Anticipated Government Response, But May Not Stop Other Agencies From Following
• Assuming Aggressive Fiscal Reforms. As with the government’s response after MSCI announced a potential downgrade of the Indonesian Equity Market from Emerging to Frontiers (potentially causing a USD 6-9 billion foreign outflow from the country), we view a similar swift government response in reforming and in restructuring fiscal policies to upgrade Moody’s Outlook in Indonesia to stable. Previous debates between the Presidential cabinet and House of Representatives (DPR) regarding the increase of the state budget deficit beyond 3% to accommodate Indonesia’s GDP growth through government spending may be withheld for the time being.

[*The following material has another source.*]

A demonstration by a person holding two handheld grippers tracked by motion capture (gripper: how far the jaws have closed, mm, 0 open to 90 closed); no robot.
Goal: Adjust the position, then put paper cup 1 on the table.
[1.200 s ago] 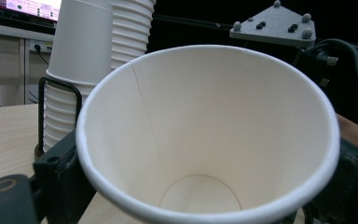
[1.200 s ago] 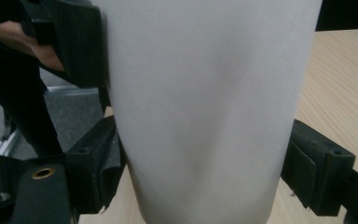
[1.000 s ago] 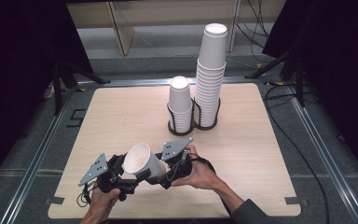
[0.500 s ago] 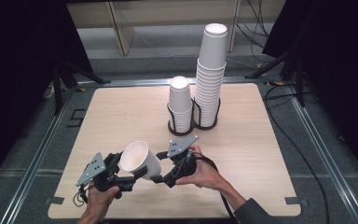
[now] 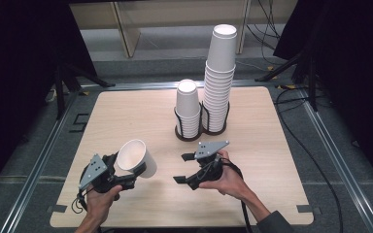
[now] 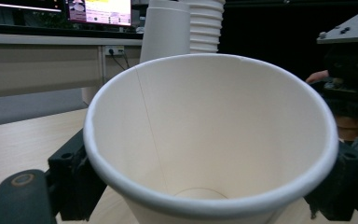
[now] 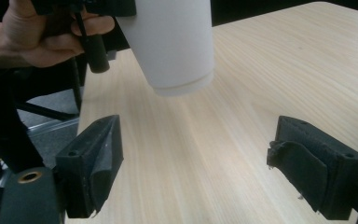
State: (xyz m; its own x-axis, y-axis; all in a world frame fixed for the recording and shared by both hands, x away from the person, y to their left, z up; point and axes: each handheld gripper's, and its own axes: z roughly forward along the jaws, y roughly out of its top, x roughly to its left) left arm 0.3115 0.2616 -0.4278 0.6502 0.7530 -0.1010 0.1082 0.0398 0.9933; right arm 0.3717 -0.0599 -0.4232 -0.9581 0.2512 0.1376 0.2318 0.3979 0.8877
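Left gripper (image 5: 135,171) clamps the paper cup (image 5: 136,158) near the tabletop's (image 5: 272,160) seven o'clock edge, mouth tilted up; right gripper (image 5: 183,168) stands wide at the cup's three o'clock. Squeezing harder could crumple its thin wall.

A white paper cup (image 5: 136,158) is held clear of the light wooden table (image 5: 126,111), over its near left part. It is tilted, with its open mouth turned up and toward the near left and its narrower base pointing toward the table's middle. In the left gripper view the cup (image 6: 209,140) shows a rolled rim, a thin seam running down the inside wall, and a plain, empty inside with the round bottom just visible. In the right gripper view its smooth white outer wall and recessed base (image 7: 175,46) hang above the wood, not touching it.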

• Other Credit Ratings May Follow Behind.. This is the first instance since the 1990s that Moody’s has placed a ’Negative’ Outlook to the Indonesian Government. On the other hand, S&P has given 11 ’Negative/Negative Watch’ Outlooks since 1998 Asian Financial Crisis. Therefore, a ‘negative’ tilt by S&P based on their historical pattern on Indonesia’s Outlook. Our government bonds were also kept at “Junk” bond ratings by S&P between 1998—2016. By comparison, Moody’s placed Indonesian bonds as “Junk” for a shorter span between 1998—2007.
🔹 PART II : Cases Of Aftermath In Downgrade Of Outlook
• AMERICA (2011-2023) : The U.S. has repeatedly faced negative outlooks despite retaining high ratings, reflecting governance risk rather than solvency risk. In 2011, S&P placed the U.S. on negative outlook amid escalating debt-ceiling brinkmanship, explicitly warning that political polarization threatened fiscal credibility. The message was clear: default risk was political, not economic. More recently, in 2023–2024, agencies highlighted worsening debt dynamics, rising interest costs, and repeated budget standoffs as justification for negative or cautious outlook language.

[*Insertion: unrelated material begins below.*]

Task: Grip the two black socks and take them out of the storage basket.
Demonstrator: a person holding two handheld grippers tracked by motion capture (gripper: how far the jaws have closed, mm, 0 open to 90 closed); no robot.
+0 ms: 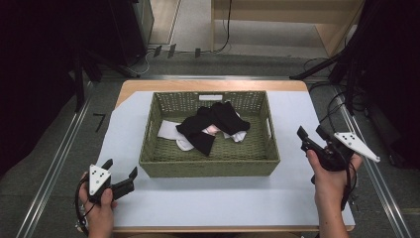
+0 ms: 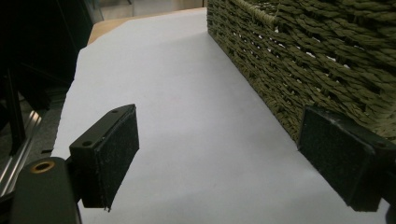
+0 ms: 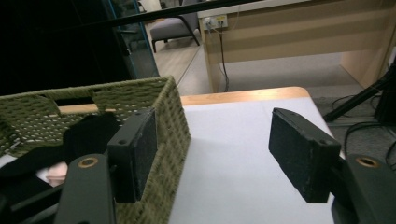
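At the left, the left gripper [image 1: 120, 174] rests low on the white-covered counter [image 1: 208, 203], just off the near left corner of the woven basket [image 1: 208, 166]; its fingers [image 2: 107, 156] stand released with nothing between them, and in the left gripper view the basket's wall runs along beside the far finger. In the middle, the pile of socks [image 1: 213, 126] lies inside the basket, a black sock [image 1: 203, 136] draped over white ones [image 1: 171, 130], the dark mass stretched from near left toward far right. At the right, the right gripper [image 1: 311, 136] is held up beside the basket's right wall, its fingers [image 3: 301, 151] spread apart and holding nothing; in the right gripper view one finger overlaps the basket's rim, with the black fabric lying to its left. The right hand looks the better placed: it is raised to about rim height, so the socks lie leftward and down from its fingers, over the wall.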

• GREECE (2009-2012): In Greece’s case, negative outlooks were effectively countdown timers to disaster. As early as late 2009, agencies revised Greece’s outlook to negative after fiscal data revisions revealed massive deficits. These outlook changes triggered rapid increases in bond yields and CDS spreads even before formal downgrades occurred. Once outlooks turned negative, market access deteriorated almost immediately. Greece demonstrates that when fundamentals are already fragile, outlooks can move markets more violently than downgrades, because they signal inevitability.

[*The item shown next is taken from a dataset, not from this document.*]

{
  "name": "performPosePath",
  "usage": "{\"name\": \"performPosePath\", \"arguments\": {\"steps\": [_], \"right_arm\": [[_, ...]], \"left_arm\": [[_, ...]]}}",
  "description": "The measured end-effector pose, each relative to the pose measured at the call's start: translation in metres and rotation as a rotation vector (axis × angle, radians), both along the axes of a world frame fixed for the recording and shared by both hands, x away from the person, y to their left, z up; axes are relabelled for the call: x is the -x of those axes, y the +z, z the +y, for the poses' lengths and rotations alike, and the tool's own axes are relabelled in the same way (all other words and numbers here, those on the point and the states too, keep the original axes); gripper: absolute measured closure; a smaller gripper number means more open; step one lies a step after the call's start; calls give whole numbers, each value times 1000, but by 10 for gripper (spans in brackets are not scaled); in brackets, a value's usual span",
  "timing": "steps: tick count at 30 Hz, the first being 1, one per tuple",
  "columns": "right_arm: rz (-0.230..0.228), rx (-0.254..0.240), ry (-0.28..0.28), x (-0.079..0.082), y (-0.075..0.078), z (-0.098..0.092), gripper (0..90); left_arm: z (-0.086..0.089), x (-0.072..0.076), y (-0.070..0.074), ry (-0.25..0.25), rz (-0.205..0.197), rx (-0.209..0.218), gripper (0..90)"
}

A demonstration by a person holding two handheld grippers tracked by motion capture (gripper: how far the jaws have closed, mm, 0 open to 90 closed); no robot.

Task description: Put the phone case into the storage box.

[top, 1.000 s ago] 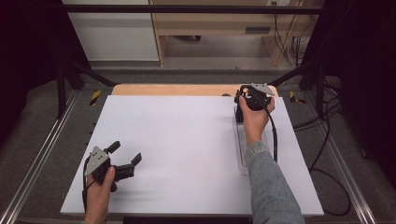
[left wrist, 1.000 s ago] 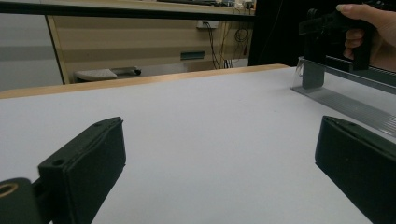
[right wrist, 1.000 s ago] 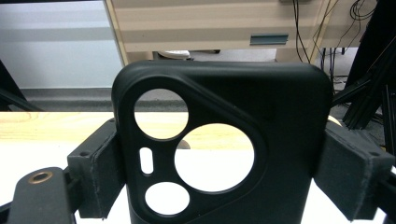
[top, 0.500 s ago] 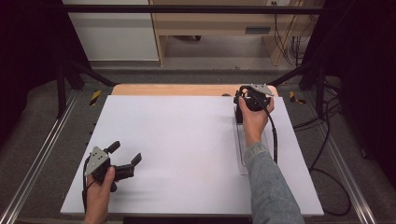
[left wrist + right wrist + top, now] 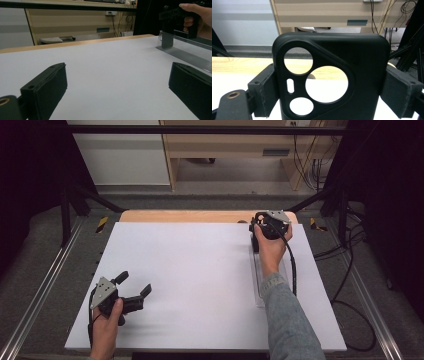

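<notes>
Worktop [image 5: 200, 280]: flat white sheet, matte and smooth, with a pale wood strip [image 5: 185, 216] showing along its far edge.
Room: dark frame posts left and right; grey floor beyond; light wood cabinet [image 5: 230, 150] at the back with a small grey plate on its front, too small to read; bundle of black cables [image 5: 310, 165] hanging at right.
Writing: nothing readable on any surface; yellow-and-black striped markers [image 5: 101, 223] sit at the far corners of the frame.
Left tongs [image 5: 134, 290]: near-left part of the worktop, held in the person's left hand [image 5: 106, 325]; spread wide with bare white surface between them. Pads [image 5: 47, 87] are black, blocky, with a soft foam-like face; grey three-cornered plate on top.
Clear tray [image 5: 270, 280]: long narrow transparent plastic channel lying on the right part of the worktop, running toward the far edge; ribbed floor seen from the left gripper view [image 5: 185, 56].
Phone case [image 5: 329, 75]: black, matte, rubbery, rounded corners, with a raised rounded-triangle camera frame cut by three round holes and one small slot. It stands upright at the far end of the tray, far right of the worktop.
Right tongs [image 5: 329, 90]: pinching the phone case by its two side edges, one pad [image 5: 263, 92] flat on each side; held in the right hand [image 5: 270, 247], denim sleeve [image 5: 292, 320] behind it.
</notes>
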State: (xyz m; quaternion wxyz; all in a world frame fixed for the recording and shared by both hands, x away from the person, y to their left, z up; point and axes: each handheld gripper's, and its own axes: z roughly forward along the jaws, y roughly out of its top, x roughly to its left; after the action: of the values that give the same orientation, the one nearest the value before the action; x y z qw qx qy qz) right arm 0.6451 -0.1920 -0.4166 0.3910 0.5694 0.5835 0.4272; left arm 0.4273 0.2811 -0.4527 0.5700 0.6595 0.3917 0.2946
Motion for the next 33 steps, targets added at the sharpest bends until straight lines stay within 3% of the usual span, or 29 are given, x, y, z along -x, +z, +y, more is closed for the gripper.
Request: {"name": "performPosePath", "arguments": {"steps": [33], "right_arm": [[2, 25, 7, 0, 0, 2, 128]], "left_arm": [[-2, 0, 0, -8, 0, -7, 19]]}}
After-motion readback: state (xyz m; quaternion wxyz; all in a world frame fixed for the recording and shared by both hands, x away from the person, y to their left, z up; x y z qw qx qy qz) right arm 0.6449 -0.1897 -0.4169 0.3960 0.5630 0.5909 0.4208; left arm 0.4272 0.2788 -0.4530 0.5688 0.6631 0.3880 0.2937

• JAPAN (2001 – 2015) : Japan offers the inverse case: even when ratings were cut, outlooks often remained stable. Agencies acknowledged extreme debt levels but emphasized strong domestic funding, policy continuity, and central bank support.
🔹 PART II : Impact On Indonesia’s Investor Confidence
Indonesia’s Visible Prudency In Metrics
• Declining Debt-To-GDP. While state expenses did outpace state revenues in 2025, Debt-To-GDP managed to continue its downward trajectory to 38.65% of GDP from 38.8% of GDP in 2024. This indicates that the current Indonesian MoF Purbaya adhered to the consistency with his predecessor in keeping state borrowing costs at a manageable rate.
• Debt Service-To-GNI. Indonesia’s Debt Service-to-GNI has been kept at a range of 4—8% since 2005.
• Added Measures To Prevent Slip-Up In Expenses. Aiming for a cooler 2.68% deficit to GDP in 2026, MoF Purbaya announced incentives in the form of higher regional fund transfers (Transfer Ke Daerah/TKD) may be agreed upon by President Prabowo if regional governments have exhibited spending discipline and weeded out corruption.
🔹 Forecasting Indonesia’s 10-Year Bonds Yields Holding Steady At 6.5-6.6%
• We forecast Indonesia’s 10-Year Bonds Yield to remain resilient at 6.5-6.6% by the end of 2026. While Moody’s has downgraded Indonesia’s outlook from stable to negative, we are of the opinion that the Indonesian government will implement reforms to self-correct itself for higher prudency and maintaining predictability throughout the current administration. Our assumption is evidenced by the government’s recent quick compliance to MSCI’s demands in order to keep foreign and local investors’ confidence with Indonesia’s climate sunny.